In some ways, we have never been better equipped to handle questions about health than we are right now. It’s hard to argue against the suggestion that the average person today knows more about the human body and mind than a leading doctor would have a hundred years ago. We also have more access to both treatment and information about health matters than ever before.
At the same time, we have perhaps never been more concerned about health issues than we are now. Even before the pandemic raised its head, health crises were hardly a new concept, and conflicting arguments relating to the crisis have created a level of uncertainty that has not been helpful in fighting the virus. It seems fair to say that the more informed we are as a society, the more questions we have. But we can’t go backward or become more ignorant, and this is why it’s essential to become more informed in order to stay healthy.
Acknowledge authority, but recognize that it’s fallible.
There is a tendency among some people to believe that medical science is lying to us. We’ve seen it in the skepticism over COVID-19, but it’s not a new thing. For example, there have been past instances of parents holding chicken-pox parties to get their kids infected with that virus rather than getting them immunized – despite the risk of long-term health complications from the virus. If all of public health is telling you something, there is a good chance that it’s because you need to know it; at the same time, remember that situations can change as we get new information, so authority can never be 100% right.
Keep up with new information.
Again looking at this in the context of COVID-19, there was a belief early in the pandemic that the virus could only be transmitted by people who had developed symptoms. As further information emerged and the profile of the spread became clear, it was acknowledged that asymptomatic transmission was happening. People who tracked COVID-19 APIs and continue to now will have more information than those who dip in and out of the story – and will be able to amend their plans to keep out of the way of potential transmission vectors.
Manage your mental health.
Not just in a COVID-19 sense, but in a broader sense too, staying across information on health matters can become overwhelming – so it is important to parse information into categories.
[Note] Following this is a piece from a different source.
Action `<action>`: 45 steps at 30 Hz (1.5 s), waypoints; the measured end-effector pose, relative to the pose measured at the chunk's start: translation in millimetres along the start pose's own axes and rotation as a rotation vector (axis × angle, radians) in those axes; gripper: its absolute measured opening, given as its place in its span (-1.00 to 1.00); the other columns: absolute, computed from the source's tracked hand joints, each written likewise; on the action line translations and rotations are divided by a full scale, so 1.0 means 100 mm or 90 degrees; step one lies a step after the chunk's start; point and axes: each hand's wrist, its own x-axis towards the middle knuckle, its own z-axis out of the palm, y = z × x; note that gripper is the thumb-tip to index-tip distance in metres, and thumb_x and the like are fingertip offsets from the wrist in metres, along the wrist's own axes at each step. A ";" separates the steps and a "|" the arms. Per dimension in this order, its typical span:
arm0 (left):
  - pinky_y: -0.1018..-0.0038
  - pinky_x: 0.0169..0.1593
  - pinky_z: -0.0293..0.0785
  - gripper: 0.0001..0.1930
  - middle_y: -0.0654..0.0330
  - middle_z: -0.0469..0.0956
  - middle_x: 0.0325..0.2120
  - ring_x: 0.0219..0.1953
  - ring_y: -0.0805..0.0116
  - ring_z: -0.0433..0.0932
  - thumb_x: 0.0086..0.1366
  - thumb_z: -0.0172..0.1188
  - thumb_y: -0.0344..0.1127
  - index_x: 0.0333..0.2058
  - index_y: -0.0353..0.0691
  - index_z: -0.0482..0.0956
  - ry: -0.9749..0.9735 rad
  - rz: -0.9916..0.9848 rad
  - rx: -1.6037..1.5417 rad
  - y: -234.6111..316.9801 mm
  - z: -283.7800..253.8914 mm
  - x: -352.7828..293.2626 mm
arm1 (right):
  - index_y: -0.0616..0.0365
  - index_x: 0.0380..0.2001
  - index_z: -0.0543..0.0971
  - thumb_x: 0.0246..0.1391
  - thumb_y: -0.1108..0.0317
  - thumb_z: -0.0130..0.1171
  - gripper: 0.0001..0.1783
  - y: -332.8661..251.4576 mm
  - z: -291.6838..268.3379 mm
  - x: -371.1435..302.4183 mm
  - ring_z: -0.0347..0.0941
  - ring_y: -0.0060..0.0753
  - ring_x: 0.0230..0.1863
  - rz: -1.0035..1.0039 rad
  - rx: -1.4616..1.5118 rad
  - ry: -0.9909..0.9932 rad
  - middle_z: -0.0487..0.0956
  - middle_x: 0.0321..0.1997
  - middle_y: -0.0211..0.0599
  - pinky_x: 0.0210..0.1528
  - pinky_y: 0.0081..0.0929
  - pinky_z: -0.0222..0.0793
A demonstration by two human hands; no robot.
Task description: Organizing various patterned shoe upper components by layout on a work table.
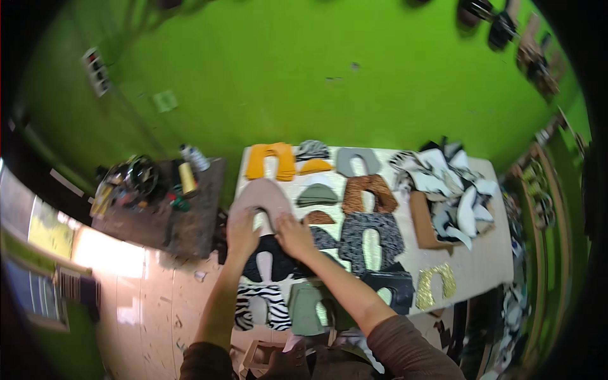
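Both of my hands are on a beige-pink U-shaped piece (261, 192), which looks like cut shoe-upper material. My left hand (242, 232) grips its left leg, and my right hand (294, 235) has hold of the right leg. The fingers are partly blurred. Just below the hands lies a black U-shaped piece (266, 266), partly covered by them. Beyond the beige piece sits a stack of orange U-shaped pieces (253, 162). A rust-brown half-round piece (320, 218) lies right of my right hand.
More cut pieces cover the white table (405, 237): zebra-striped (276, 305), green (304, 307), speckled grey (351, 237) and gold (447, 280). A cardboard box (423, 225) overflows with scraps at the right. A dark side table (202, 221) at the left bears tools and bottles.
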 end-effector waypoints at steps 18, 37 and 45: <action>0.25 -0.05 0.33 -0.74 0.01 0.52 -0.28 -0.18 0.05 0.46 0.08 -0.05 -0.50 -0.23 -0.26 0.49 0.041 0.205 -0.437 3.73 -0.26 -0.43 | 0.30 -0.36 0.45 -0.04 0.46 -0.02 -0.84 1.75 -1.75 -2.29 0.39 0.00 -0.25 0.091 0.307 0.181 0.47 -0.35 -0.06 -0.17 -0.23 0.31; 0.27 -0.10 0.37 -0.76 0.04 0.50 -0.32 -0.23 0.06 0.48 0.15 0.02 -0.30 -0.23 -0.27 0.49 -0.073 0.293 -0.345 5.31 -0.09 -0.02 | 0.14 -0.21 0.45 -0.20 0.27 0.24 -0.58 4.30 -2.33 -2.75 0.48 0.03 -0.32 0.412 -0.036 -0.003 0.55 -0.37 -0.06 -0.18 -0.18 0.35; 0.27 -0.12 0.39 -0.74 -0.01 0.51 -0.28 -0.22 0.02 0.48 0.16 0.02 -0.30 -0.20 -0.30 0.50 -0.081 0.239 -0.362 5.22 -0.17 -0.10 | 0.11 -0.01 0.33 -0.26 0.15 0.33 -0.31 4.31 -2.38 -2.76 0.46 -0.04 -0.16 0.384 -0.034 -0.068 0.47 -0.18 -0.08 -0.15 -0.24 0.41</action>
There are things that you need to know, and to do, right now. There are other things that you can probably store away and not keep referring back to. Seeing everything in life through a prism of health is one certain way to give yourself a heavy dose of anxiety, which in itself is damaging to your mental health. So pay attention to health matters, but don’t be permanently on the lookout for red flags – confirmation bias will mean that you start to see them everywhere.
Being aware of important information about health, and knowing when and how to use that information, can help you stay well in a world where threats continue to exist. Just make sure that you’re not overloading yourself with information.